**The data**

————————

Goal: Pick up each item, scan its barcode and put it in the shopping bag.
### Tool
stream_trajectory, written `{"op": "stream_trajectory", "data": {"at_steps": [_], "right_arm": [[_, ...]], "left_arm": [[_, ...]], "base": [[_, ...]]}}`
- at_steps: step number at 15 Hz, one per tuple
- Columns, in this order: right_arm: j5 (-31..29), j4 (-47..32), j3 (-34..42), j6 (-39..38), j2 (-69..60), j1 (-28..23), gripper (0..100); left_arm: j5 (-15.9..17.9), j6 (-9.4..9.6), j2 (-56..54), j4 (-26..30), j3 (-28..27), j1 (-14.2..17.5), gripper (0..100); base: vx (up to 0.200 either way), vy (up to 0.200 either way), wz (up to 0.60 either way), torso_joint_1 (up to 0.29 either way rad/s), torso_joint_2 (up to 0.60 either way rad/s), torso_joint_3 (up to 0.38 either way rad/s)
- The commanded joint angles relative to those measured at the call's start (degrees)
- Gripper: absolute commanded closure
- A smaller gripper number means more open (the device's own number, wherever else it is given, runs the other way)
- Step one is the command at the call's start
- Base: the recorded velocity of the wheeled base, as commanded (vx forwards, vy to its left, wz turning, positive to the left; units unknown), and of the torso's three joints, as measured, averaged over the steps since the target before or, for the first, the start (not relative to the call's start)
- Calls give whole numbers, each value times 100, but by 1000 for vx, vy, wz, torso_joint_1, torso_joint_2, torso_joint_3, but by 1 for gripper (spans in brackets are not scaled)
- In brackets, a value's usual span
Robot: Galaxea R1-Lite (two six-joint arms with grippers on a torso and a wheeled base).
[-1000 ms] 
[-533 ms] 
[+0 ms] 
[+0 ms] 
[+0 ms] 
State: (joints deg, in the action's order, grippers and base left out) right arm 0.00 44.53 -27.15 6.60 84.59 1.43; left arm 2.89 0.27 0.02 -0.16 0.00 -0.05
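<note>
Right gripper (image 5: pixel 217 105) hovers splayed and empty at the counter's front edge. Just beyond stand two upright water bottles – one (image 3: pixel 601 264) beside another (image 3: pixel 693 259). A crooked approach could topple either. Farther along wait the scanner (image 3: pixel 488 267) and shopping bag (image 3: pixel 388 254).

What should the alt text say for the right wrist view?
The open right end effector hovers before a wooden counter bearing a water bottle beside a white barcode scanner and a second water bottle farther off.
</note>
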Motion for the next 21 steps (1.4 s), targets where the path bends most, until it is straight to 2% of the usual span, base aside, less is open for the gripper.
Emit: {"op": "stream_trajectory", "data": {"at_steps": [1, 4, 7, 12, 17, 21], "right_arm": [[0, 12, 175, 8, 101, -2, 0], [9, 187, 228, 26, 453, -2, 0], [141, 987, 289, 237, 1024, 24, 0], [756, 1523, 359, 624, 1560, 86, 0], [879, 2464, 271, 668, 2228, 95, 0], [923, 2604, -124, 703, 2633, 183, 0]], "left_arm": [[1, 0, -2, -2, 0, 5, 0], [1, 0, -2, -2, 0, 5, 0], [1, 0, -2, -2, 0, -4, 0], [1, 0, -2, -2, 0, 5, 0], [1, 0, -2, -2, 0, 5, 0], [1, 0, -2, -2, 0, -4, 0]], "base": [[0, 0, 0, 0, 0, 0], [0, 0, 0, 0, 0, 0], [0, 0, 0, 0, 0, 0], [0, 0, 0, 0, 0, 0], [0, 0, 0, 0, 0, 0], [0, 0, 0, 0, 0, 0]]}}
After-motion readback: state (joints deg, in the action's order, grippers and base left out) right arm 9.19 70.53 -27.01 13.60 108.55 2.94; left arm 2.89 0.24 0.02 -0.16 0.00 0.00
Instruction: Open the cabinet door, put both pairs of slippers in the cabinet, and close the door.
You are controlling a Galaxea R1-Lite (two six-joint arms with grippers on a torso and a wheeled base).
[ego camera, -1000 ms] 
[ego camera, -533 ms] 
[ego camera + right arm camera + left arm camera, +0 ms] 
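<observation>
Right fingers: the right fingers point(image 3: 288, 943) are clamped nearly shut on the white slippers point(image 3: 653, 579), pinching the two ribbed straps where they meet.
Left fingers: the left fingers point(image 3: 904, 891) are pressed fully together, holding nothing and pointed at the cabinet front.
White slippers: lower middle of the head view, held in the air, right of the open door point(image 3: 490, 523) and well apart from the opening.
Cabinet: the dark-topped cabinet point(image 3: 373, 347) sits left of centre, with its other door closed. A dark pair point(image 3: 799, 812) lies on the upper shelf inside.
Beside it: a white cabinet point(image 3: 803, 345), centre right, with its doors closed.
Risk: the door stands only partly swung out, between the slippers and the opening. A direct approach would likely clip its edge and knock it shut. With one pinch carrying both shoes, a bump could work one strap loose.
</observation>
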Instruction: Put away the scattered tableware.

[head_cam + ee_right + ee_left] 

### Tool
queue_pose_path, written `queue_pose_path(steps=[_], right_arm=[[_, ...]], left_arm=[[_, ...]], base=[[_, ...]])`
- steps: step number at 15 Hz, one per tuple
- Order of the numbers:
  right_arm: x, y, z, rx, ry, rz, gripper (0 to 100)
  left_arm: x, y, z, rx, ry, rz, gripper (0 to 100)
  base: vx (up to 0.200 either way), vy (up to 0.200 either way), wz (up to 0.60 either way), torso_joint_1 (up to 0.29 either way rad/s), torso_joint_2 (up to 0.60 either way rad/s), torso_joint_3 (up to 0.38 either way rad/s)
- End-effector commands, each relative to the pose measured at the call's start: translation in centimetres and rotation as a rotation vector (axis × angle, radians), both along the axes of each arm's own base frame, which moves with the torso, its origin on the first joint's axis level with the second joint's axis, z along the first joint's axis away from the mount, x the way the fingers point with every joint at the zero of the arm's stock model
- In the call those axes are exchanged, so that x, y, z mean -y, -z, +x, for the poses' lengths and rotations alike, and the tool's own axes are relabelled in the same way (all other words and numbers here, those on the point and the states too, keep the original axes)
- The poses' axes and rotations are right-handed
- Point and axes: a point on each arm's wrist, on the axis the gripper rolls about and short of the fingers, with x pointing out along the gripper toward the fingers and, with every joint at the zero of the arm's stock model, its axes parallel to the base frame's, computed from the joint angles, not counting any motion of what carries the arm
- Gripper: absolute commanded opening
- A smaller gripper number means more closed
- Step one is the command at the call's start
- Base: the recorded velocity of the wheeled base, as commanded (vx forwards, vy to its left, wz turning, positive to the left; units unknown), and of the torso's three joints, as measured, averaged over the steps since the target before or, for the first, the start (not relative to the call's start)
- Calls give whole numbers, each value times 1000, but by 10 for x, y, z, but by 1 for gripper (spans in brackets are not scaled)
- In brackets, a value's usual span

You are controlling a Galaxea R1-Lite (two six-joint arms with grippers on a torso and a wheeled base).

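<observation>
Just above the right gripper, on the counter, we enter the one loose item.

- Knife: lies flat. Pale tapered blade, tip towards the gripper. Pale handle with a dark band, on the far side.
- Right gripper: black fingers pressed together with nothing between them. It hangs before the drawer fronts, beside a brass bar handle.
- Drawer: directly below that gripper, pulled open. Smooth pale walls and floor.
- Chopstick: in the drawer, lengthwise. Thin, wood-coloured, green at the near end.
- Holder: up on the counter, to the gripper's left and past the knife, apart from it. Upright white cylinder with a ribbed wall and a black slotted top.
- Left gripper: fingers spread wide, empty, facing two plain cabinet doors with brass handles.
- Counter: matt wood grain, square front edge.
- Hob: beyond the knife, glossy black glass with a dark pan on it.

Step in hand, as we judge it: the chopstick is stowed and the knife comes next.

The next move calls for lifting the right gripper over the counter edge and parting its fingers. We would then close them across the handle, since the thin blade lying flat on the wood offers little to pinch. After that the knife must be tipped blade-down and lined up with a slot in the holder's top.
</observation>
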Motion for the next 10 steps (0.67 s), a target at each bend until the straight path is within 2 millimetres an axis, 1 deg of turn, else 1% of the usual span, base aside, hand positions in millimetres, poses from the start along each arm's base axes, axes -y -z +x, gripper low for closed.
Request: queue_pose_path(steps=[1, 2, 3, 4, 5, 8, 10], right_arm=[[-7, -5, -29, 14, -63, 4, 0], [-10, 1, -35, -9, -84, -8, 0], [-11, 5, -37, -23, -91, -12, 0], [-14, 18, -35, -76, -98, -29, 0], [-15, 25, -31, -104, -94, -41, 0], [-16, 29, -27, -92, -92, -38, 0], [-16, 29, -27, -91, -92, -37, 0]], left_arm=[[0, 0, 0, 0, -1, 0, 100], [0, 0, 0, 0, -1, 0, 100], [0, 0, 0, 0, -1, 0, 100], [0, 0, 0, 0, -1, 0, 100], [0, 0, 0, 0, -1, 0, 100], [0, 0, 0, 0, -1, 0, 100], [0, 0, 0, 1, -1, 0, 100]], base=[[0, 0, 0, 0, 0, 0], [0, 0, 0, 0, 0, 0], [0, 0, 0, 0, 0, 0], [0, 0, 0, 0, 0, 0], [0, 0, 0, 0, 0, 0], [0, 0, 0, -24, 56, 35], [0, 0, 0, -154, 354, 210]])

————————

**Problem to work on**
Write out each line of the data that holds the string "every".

**Solution to this task**
- End-effector commands, each relative to the pose measured at the call's start: translation in centimetres and rotation as a rotation vector (axis × angle, radians), both along the axes of each arm's own base frame, which moves with the torso, its origin on the first joint's axis level with the second joint's axis, z along the first joint's axis away from the mount, x the way the fingers point with every joint at the zero of the arm's stock model
- Point and axes: a point on each arm's wrist, on the axis the gripper rolls about and short of the fingers, with x pointing out along the gripper toward the fingers and, with every joint at the zero of the arm's stock model, its axes parallel to the base frame's, computed from the joint angles, not counting any motion of what carries the arm

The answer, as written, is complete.